| What is required |
The task here is to set down every line of the listing exactly.

*** Begin section ***

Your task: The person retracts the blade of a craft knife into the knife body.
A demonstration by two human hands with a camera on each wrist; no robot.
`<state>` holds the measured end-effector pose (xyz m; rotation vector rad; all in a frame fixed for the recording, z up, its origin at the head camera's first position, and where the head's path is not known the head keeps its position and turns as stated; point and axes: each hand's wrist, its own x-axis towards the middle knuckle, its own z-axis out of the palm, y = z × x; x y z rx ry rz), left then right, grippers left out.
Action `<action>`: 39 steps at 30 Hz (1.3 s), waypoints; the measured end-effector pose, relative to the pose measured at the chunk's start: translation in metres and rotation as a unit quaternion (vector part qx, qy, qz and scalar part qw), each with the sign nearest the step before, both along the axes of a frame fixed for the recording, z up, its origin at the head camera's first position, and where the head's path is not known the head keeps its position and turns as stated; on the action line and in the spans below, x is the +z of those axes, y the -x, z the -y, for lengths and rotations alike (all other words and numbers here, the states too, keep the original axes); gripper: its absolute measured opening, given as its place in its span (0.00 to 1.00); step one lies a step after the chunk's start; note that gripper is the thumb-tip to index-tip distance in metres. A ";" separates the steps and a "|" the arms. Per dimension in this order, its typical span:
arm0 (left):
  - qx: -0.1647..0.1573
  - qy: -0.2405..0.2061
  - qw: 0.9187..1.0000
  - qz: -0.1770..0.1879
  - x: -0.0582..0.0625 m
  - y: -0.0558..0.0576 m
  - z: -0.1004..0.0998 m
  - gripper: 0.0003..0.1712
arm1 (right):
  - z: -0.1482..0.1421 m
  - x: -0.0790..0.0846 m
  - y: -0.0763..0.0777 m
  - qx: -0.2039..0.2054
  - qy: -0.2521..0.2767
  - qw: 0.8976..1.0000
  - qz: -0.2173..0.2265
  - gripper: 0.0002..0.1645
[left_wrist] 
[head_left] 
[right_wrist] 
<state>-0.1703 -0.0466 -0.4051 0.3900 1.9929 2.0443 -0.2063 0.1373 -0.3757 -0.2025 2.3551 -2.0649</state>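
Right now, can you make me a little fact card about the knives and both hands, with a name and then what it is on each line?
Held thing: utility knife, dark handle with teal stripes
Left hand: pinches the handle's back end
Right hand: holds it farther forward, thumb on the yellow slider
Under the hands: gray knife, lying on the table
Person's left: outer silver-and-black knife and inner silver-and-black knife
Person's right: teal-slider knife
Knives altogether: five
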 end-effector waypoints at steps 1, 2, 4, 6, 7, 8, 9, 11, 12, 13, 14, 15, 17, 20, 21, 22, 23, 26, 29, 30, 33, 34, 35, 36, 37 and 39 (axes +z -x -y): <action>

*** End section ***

| Answer for this exercise |
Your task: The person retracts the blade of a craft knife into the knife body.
A demonstration by two human hands with a camera on each wrist; no robot.
`<state>` holds the measured end-effector pose (xyz m; rotation vector rad; all in a frame fixed for the recording, z up, its origin at the head camera's first position, and where the head's path is not known the head keeps its position and turns as stated; point and axes: each hand's wrist, its own x-axis towards the middle knuckle, its own z-axis out of the palm, y = z × x; x y z rx ry rz), left then right, grippers left out.
Action `<action>`: 39 steps at 30 Hz (1.3 s), waypoints; the measured end-effector pose, relative to the pose measured at the chunk's start: translation in metres and rotation as a unit quaternion (vector part qx, qy, qz and scalar part qw), each with the sign nearest the step before, both along the axes of a frame fixed for the recording, z up, its origin at the head camera's first position, and where the head's path is not known the head keeps its position and turns as stated; on the action line and in the spans below, x is the +z of those axes, y the -x, z the -y, for lengths and rotations alike (all other words and numbers here, the states too, keep the original axes); gripper: its absolute measured opening, given as its place in its span (0.00 to 1.00); step one lies a step after the chunk's start; note that gripper is the thumb-tip to index-tip distance in metres. A ";" separates the steps and a "|" the arms. Per dimension in this order, its typical span:
arm0 (left):
  - qx: -0.1647..0.1573
  - qy: -0.2405..0.2061
  - qw: 0.9187..1.0000
  - qz: -0.1770..0.1879
  - x: -0.0582..0.0625 m
  - y: -0.0558..0.0576 m
  - z: -0.1004..0.0998 m
  - gripper: 0.0003..0.1712
arm1 (right):
  - z: -0.1482..0.1421 m
  - x: -0.0790..0.0846 m
  - y: -0.0763..0.0777 m
  - qx: -0.2039..0.2054
  - qy: -0.2521..0.2767
  - qw: 0.8976..1.0000
  - qz: -0.2173..0.2265
  - gripper: 0.0002..0.1645
[left_wrist] 
[head_left] 
[right_wrist] 
<state>-0.1703 -0.0466 -0.4051 0.3900 1.9929 2.0443 -0.2063 0.1373 -0.3757 -0.2025 2.3551 -2.0649</state>
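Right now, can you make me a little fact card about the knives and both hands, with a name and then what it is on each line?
Held thing: utility knife, dark handle with teal stripes
Left hand: pinches the handle's back end
Right hand: holds it farther forward, thumb on the yellow slider
Under the hands: gray knife, lying on the table
Person's left: outer silver-and-black knife and inner silver-and-black knife
Person's right: teal-slider knife
Knives altogether: five
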 end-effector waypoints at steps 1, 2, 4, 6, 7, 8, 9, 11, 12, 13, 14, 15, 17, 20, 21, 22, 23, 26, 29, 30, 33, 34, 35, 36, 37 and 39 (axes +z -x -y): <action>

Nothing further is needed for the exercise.